15 anni di Omnivore
Si è appena chiuso, a Milano, il congresso di Identità Golose, che quest’anno ha portato sul palco le storie di un troppo poco celebrato fattore umano in cucina. Prosegue, invece, la densa programmazione parigina di Omnivore, congresso di riferimento in terra francese, quest’anno iniziato solo un giorno dopo l’apertura delle porte del MiCo. Ultima giornata, dunque, di un’edizione decisamente importante per la rassegna ideata nel 2003 da Luc Dubanchet (all’epoca Omnivoreera un food magazine di 12 pagine, oggi fa registrare circa 10mila visitatori ogni anno), che nel 2018 festeggia i suoi primi 15 anni e riunisce addetti ai lavori in arrivo da tutto il mondo. Un’edizione che, di fatto, prende le mosse da intenti e necessità non dissimili a quelli che hanno ispirato il tema di Identità, rivendicando l’importanza di migliorare se stessi perché possa beneficiarne il proprio pensiero gastronomico e l’intero sistema, per dirla con un motto caro ad Anne-Sophie Pic, tra gli chef simbolo di Omnivore 2018. Perché se è la “giovane cucina” a conquistare il favore dei riflettori sul palco di questa edizione, sono le relazioni tra produttori, cuochi e consumatore a determinare le regole del gioco; la condivisione, l’apertura sul mondo e il senso di responsabilità verso il pianeta e il lavoro dell’uomo a infiammare il dibattito.

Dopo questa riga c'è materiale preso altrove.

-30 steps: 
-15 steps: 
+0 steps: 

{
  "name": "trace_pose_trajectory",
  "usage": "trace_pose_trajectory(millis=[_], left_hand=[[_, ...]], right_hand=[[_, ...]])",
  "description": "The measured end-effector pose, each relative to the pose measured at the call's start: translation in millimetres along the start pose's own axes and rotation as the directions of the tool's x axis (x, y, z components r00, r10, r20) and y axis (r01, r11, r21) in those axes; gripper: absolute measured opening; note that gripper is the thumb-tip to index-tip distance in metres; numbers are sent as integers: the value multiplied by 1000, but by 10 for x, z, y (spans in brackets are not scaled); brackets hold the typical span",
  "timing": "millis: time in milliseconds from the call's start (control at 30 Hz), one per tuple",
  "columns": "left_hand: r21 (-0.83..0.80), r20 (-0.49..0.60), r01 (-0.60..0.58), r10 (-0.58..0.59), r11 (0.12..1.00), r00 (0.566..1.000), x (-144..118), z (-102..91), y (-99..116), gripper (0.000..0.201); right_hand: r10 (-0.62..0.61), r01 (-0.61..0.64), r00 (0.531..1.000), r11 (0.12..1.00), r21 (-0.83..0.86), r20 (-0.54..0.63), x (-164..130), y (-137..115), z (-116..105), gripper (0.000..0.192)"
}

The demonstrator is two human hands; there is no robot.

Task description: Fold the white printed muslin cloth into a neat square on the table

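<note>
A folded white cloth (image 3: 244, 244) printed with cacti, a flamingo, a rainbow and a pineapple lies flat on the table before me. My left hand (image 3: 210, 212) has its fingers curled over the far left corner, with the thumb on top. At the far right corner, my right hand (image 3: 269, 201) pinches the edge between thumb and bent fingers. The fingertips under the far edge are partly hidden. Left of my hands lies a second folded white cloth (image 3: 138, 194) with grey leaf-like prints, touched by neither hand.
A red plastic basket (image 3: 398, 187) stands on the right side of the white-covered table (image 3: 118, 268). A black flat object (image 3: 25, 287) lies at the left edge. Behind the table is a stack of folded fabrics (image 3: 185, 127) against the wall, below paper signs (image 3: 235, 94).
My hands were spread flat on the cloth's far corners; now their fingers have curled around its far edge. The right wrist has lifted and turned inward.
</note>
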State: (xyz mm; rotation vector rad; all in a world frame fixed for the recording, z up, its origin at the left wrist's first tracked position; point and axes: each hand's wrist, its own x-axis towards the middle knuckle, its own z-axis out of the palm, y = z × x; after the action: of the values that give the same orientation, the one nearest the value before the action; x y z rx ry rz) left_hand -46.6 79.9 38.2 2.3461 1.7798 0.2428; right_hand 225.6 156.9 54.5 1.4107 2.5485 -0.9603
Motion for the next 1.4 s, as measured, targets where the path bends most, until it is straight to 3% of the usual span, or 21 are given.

I protagonisti e l’Italia sul palco (e fuori)
Dunque dal 4 al 6 marzo Omnivore ripropone il suo calendario di appuntamenti: i palchi della Maison de la Mutualitè dedicati alla scena dolce e salata, il focus sulla miscelazione e le masterclass con produttori e artigiani del gusto. Ma pure il dibattito sull’avanguardia gastronomica, in compagnia di chef, designer, architetti, pensatori e imprenditori, le degustazioni, i pop up guidati, tra gli altri, da Anne Sophie Pic, Alexandre Gauthier, Atsushi Tanaka, la Cantine Omnivore per un pranzo veloce e le cene off, ospitate dai ristoranti più in voga in città (stasera la scena sarà per due protagonisti della “scuola” italiana a Parigi, da Giovanni Passerini per la cena a 4 mani con Florent Ladeyn di L’Auberge du Vert Mont, e da Ida, con la cucina di Denny Imbroisi eStephane Pitrè, per un menu tutto dedicato al caffè), che ogni anno riconfermano la volontà di coinvolgere un pubblico trasversale, oltre il mondo degli addetti ai lavori (l’ingresso alla singola giornata costa solo 39 euro). Sui palchi, però, sfila il gotha della ristorazione francese, e non solo. Quest’anno il congresso ha ospitato una delegazione di chef in arrivo dalle Fiandre, mentre ridotta è stata la presenza italiana, dopo l’exploit dell’edizione 2017 con Diego Rossi (Trippa) e l’amico Giovanni Passerini mattatori sul palco. Accanto ai celebrati protagonisti nazionali – da Sebastian Bras a Cesar e Michel Troisgros, da Jean Francois Piege a Pascal Barbot – segnaliamo però la presenza di Miro Mattalia, che guida con personalità la cucina del Consorzio di Torino e sul palco ha spiegato come la tradizione territoriale possa andare d’accordo con la ristorazione moderna, e Michele Farnesi (di stanza a Parigi), già rivelazione 2016, quest’anno sul palco di pasticceria. Italia protagonista anche nel dibattito sulla miscelazione, con Flavio Angiolillo del Mag Café di Milano.
Parole d’ordine dell’edizione 2018? Semplicità, trasparenza della filiera, responsabilità (del cuoco e del consumatore), valorizzazione dei rapporti umani (e il parallelo con Identità è esplicito). Riconoscimenti per Anne-Sophie Pic – “la Creatrice”, già madrina dell’ultima cerimonia di premiazione Michelin e ambasciatrice della ristorazione al femminile in Francia e nel mondo – Vivien Durand del ristorante Le Prince Noir di Lormont, eletto rivelazione dell’anno, L’Astrance di Parigi premiato come rifugio perfetto. Miglior apertura dell’anno Epicerie l’Ideal di Marsiglia.